What is expected – The expected output is the set of lines below beginning at the one that contains "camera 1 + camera" and ending at the final line, reproduced exactly.

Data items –
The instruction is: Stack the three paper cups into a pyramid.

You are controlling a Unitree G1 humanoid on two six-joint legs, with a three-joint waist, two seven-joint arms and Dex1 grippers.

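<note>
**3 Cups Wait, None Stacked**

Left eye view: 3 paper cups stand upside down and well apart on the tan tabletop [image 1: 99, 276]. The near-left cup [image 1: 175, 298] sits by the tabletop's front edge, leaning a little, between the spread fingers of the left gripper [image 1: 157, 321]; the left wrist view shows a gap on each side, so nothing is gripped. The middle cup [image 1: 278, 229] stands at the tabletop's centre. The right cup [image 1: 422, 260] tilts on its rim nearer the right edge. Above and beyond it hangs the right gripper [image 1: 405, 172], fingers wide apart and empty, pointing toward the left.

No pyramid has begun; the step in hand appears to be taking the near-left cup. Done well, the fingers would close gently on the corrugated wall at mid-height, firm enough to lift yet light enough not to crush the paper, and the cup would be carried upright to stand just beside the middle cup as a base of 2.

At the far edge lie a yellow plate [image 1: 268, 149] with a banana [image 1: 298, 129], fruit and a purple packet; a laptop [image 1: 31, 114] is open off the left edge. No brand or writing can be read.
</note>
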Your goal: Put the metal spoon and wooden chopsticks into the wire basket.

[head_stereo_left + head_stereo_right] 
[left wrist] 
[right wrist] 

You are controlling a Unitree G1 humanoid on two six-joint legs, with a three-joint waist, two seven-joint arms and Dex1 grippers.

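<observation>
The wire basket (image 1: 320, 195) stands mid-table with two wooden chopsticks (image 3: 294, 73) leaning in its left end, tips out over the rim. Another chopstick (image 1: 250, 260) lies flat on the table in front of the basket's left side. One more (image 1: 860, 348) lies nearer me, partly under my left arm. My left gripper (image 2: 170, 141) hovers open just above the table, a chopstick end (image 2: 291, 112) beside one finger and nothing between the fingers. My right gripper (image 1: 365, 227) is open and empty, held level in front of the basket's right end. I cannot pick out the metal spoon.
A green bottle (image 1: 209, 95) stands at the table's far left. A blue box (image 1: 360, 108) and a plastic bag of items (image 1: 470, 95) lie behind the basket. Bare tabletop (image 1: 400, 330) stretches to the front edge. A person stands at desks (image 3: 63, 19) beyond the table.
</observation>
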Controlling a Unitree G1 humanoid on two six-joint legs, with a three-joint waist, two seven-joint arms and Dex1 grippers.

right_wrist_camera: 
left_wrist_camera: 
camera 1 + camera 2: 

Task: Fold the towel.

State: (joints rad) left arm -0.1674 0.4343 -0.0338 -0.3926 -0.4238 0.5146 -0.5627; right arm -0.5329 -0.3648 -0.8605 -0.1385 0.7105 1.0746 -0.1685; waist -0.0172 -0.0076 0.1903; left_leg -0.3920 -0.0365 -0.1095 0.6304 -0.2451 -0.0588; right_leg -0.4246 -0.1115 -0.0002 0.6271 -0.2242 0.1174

Exercise result –
camera 1 + camera 2: 

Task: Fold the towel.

State: (joints rad) left arm -0.1674 0.4343 -0.0338 -0.3926 -0.4238 0.5146 -0.5627; right arm -0.5329 -0.3648 -0.8605 -0.1385 0.7105 1.0746 -0.1685; waist -0.0172 -0.0076 0.1903; left_leg -0.3920 -0.0365 -0.1095 0.6304 -0.2451 -0.0588; right_leg -0.4246 -0.1115 -0.0002 0.6271 -0.2242 0.1174

That is the complete answer.